■ Task statement
Transcribe the following records in full, exactly as shown.

Items listed in a dataset
[Start of section]

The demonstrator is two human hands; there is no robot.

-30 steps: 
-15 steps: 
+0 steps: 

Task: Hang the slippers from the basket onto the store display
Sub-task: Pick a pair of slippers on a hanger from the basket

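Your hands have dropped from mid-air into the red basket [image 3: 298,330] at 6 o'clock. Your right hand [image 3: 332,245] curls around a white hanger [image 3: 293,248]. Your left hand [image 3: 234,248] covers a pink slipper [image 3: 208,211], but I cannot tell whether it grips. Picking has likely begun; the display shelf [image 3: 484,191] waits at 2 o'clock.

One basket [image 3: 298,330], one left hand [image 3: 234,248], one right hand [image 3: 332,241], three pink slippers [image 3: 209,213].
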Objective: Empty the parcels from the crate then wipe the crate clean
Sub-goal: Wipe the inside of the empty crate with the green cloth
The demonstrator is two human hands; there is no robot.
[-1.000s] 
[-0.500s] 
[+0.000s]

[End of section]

■ Task response
The demonstrator is two human hands; there is no robot.

-30 steps: 
-15 steps: 
+0 steps: 

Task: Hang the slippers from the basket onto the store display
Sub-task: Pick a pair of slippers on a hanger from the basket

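Your hands have dropped from mid-air into the red basket [image 3: 298,330] at 6 o'clock. Your right hand [image 3: 332,245] curls around a white hanger [image 3: 293,248]. Your left hand [image 3: 234,248] covers a pink slipper [image 3: 208,211], but I cannot tell whether it grips. Picking has likely begun; the display shelf [image 3: 484,191] waits at 2 o'clock.

One basket [image 3: 298,330], one left hand [image 3: 234,248], one right hand [image 3: 332,241], three pink slippers [image 3: 209,213].
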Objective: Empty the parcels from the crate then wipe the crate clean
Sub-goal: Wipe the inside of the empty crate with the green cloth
The demonstrator is two human hands; there is no robot.
[-1.000s] 
[-0.500s] 
[+0.000s]

No additional lines are needed for this answer.